The $12.0 million (43.2%) increase in oil and gas sales from $27.9
million for the three months ended June 30, 2007 to $39.9 million for the three months ended June
30, 2008 was primarily attributable to the increase in production volumes and sales prices
reflected in the table above. The increase in production volumes was achieved by the addition of
more producing wells, which was mostly offset by the natural decline in production from some of our
older natural gas wells. The additional wells contributed to the
production of 5,113 MMcf of net
natural gas for the three months ended June 30, 2008, as
compared to 4,058 MMcf produced for the
three months ended June 30, 2007. Our product prices on an equivalent basis (Mcfe) increased from
an average of $6.50 per of net natural gas Mcfe for the three months ended June 30, 2007 to an
average of $9.36 per Mcfe for the three months ended June 30, 2008. For the three months ended June
30, 2008, the net product price, after accounting for the loss on hedging settlements of $8.9
million, averaged $7.62 per Mcfe. For the three months ended June 30, 2007, the net product price,
after accounting for the gain on hedging settlements of $427,000,
averaged $6.85 per Mcfe.
Other Revenue/(Expense)
. Other revenue for the three months ended June 30, 2008 was $71,000
as compared to other expense of $19,000 for the three-month period ended June 30, 2007 due to an
increase in marketing fees.
Operating Expenses.
Operating expenses, which consist of oil and gas production costs
and transportation expense, totaling $18.4 million for the three months ended June 30, 2008, were
comprised of lease operating costs of $6.3 million, production
taxes of $2.4 million, ad valorem
taxes of $961,000, and transportation expenses of $8.7 million. The current operating expenses
compared to $14.5 million for the three months ended June 30, 2007, comprised of lease operating
costs of $5.6 million, production taxes of $1.2 million, ad valorem taxes of $883,000, and
transportation expenses of $6.8 million, a total increase of
$3.9 million, or 26.9%. The increase in total operating costs is
due to the acquisition of oil properties in February 2008, legal
fees, electrical costs and road work. Production taxes increased
by approximately 100% due to increased production and a 41% increase
in wellhead natural gas prices.
Unit production costs, excluding gross production and ad valorem taxes, were $1.22 per Mcfe
for the three months ended June 30, 2008 compared to $1.38 per Mcfe for the three months ended
June 30, 2007 representing an 11.6% decrease. Unit production costs, inclusive of gross production
and ad valorem taxes, were $1.90 per Mcfe for the 2007 period as compared to $1.87 per Mcfe for the
three months ended June 30, 2008 period, representing a 1.6%
decrease.
7
Transportation expense increased $1.9 million from $6.8 million for the three months ended
June 30, 2007 compared to $8.7 million for the three months ended June 30, 2008. The transportation expense per Mcfe was essentially flat ($1.66 in 2008 and $1.68 in 2007).
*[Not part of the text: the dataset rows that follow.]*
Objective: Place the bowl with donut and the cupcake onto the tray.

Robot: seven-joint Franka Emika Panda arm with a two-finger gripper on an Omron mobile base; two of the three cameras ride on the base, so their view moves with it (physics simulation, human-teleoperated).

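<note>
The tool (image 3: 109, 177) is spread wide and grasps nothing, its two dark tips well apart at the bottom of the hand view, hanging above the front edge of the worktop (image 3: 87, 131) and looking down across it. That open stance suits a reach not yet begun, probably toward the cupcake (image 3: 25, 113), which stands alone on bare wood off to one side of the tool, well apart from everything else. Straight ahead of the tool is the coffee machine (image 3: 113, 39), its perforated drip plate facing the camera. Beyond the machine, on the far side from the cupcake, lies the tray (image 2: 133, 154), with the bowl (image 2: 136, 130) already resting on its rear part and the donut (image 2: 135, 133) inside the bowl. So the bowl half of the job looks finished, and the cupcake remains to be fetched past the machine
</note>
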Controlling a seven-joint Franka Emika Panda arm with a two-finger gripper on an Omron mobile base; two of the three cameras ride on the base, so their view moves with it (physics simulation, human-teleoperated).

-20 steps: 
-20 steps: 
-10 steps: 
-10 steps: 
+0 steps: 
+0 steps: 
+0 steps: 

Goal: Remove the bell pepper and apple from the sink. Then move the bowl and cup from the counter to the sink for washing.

Depreciation, Depletion and Amortization.
We are subject to variances in our depletion rates
from period to period, including the periods described below. These variances result from changes
in our oil and natural gas reserve quantities, production levels, product prices and changes in the
depletable cost basis of our natural gas and oil properties. Our depletion of natural gas and oil
properties as a percentage of natural gas and oil revenues was 24% for the three months ended June
30, 2008 compared to 26% for the three months ended June 30, 2007. Depreciation, depletion and
amortization expense was $1.87 per Mcfe for the three months ended June 30, 2008 compared to $1.80
per Mcfe the three months ended June 30, 2007. Increases in our depletable basis and production
volumes caused depreciation, depletion and amortization expense to increase $2.4 million to
$9.7 million for the three months ended June 30, 2008
compared to $7.3 million for the three months ended June 30, 2007.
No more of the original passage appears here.